Cuando llegó a su clítoris dio un gemido profundo y fuerte.

                              —Sigue, sigue, házmelo todo, todo, por favor.

                           Aprisioné su clítoris entre mis labios, mientras mis dedos se introducían en su vagina. Dentro, fuera, dentro, fuera. Me la follaba con los dedos

mientras mi boca succionaba su botoncito. Ella lloraba de placer. Después pasé mi lengua por sus labios vaginales, absorvi sus jugos. Metí mi lengua en su vagina,

me la follé con la lengua. Ella se corría como una loca. Yo seguí. Le hice darse la vuelta, ponerse a cuatro patas.

                            —Te voy a comer el culo.

                            —Sí, sí, hazlo, hazme lo que quieras.

                             Mi lengua era un hierro candente que entraba en su ano, mis dedos arañaban su vagina. Entonces me lo dijo.

                           —Dame, polla; dame, polla, por favor.

                             Me puse delante de ella, que seguía a cuatro patas.

                             —Chúpamela, putita, chúpamela.

                             —Ay, que polla, si la de mi marido no llega ni a la quinta parte.

                             Me la cogió glotonamente, se la metió en la boca, me acarició el culo y los huevos.

                             —Cómo me gusta, cómo me gusta.

                             Chillaba mientras me daba lametazos, me chupaba los huevos, me metía la lengua en el culo.

                             —Ahora te voy a follar como no lo ha hecho nunca tu marido.

                             —Sí, sí, fóllame, fóllame, lo estoy deseando.

                             Volvió a tumbarse, me puse encima de ella. Mientras le volvía a chupar las tetas coloqué mi polla contra su vagina, en la puertecita. Se la

restregué por todo el chocho. Ella tenía los ojos en blanco, gemía, lloraba, se corría a chorros.
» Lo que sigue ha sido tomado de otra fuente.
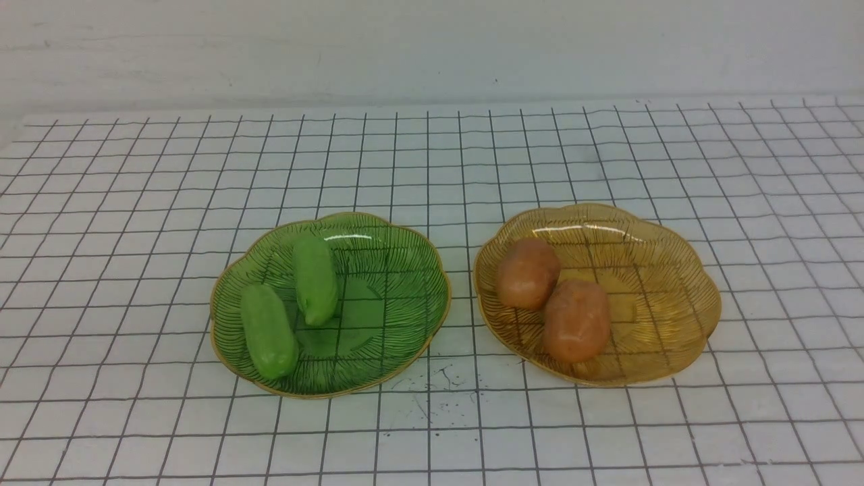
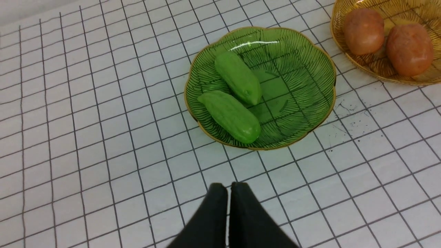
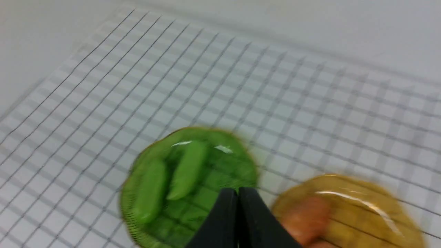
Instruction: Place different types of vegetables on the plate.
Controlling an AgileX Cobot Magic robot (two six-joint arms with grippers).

                             —Métemela, métemela, métemela.

                             Seguí restregándosela hasta que la llevé al límite de la excitación. Cuando pensé que iba a explotar empujé con mis cadera y mi polla entró hasta dentro.
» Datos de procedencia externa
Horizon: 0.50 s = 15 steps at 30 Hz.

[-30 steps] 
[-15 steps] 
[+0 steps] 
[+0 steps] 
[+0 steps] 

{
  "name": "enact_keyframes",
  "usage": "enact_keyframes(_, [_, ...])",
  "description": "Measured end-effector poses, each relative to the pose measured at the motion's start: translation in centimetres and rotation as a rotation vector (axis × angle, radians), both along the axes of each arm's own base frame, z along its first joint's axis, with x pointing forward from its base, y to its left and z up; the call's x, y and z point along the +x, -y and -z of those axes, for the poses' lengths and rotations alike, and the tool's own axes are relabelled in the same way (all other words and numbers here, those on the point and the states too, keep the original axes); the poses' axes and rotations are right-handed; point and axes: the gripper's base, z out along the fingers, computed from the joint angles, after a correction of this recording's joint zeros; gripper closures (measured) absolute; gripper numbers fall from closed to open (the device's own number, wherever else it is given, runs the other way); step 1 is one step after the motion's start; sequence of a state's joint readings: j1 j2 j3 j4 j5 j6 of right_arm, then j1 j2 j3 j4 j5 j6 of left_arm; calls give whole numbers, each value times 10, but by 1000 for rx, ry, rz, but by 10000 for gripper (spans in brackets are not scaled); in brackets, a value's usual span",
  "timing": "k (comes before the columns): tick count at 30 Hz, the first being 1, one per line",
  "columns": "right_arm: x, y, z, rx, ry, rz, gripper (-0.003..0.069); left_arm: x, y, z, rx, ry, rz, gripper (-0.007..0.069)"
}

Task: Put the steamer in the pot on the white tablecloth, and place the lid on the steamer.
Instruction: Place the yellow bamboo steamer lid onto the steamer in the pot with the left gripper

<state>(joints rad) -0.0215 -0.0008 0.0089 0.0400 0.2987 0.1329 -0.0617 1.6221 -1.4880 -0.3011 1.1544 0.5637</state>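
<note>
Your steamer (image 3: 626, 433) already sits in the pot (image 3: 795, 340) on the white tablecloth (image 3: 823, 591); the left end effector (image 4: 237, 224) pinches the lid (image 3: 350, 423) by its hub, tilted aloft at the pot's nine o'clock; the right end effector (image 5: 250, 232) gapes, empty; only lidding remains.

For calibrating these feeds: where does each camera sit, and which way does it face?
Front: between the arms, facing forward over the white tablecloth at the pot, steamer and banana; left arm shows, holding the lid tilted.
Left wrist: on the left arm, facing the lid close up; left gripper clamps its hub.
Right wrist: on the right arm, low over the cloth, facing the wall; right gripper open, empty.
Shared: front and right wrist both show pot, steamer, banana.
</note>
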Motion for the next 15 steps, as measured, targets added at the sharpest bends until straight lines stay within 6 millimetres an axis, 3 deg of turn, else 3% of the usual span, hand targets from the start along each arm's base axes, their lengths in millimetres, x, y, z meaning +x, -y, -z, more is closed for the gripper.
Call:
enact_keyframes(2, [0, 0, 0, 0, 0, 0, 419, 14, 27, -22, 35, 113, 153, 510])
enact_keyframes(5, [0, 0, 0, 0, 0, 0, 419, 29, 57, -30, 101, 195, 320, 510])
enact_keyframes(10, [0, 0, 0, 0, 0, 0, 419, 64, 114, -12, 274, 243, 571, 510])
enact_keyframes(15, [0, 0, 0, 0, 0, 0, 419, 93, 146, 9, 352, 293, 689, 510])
                              —Así, así. Empuja, empuja.

                              Yo no necesitaba ánimos. Era la tía más buena que me había follado en los últimos veinte años y la situación más morbosa. Sentía los ojos de

Eduardo observando, sin perderse un detalle. La mujer que él creía frígida era una tea ardiente.

                              —Sigue, sigue, fóllame mucho.

                               Mi polla entraba y salía, como un embolo imparable. Mis movimientos rápidos, salvajes, llevaban a Belén a las estrellas. Me corrí dentro de ella

y me quedé exhausto. Vi a Eduardo con su pollita en la mano haciéndose una paja. Le sonreí. Salió disparado hacia su casa.

                             Belén se vistió.

                              —Esto no tenía que haber pasado, no sé qué me ha ocurrido, esto no volverá a repetirse.

                                —¿Seguro? —pregunté.

                                 —Seguro.

                              Me acerqué a ella, la abracé. Volví a meterla el dedo en el culito.

                                 —Ese culito todavía tiene que ser mío.

                               Noté que volvía a tiritar.

                                —El próximo día tendré que follarte ese culazo de putita.

                                —Eres un cerdo.

                                —Y te voy a enviar las fotos de mi mejor amigo, seguro que te gusta. Si la mía te ha parecido grande, ya verás cuando chupes la suya.

                                 —No, no por favor, me tienes que dejar en paz.

                                 —A partir de ahora eres mi putita.

                                  Le volví a meter la lengua en la boca, le puse la mano en el chocho, que estaba otra vez caliente. Y entonces me lo dijo.

                                  —Sí, sí. Haré lo que tú quieras.

                                  —Mañana a las ocho de la tarde te espero en mi casa. Te presentaré a Elías.

                                   —Sí, sí, lo que tú digas.

                               Pero esa es otra historia. Os la contaré otro día.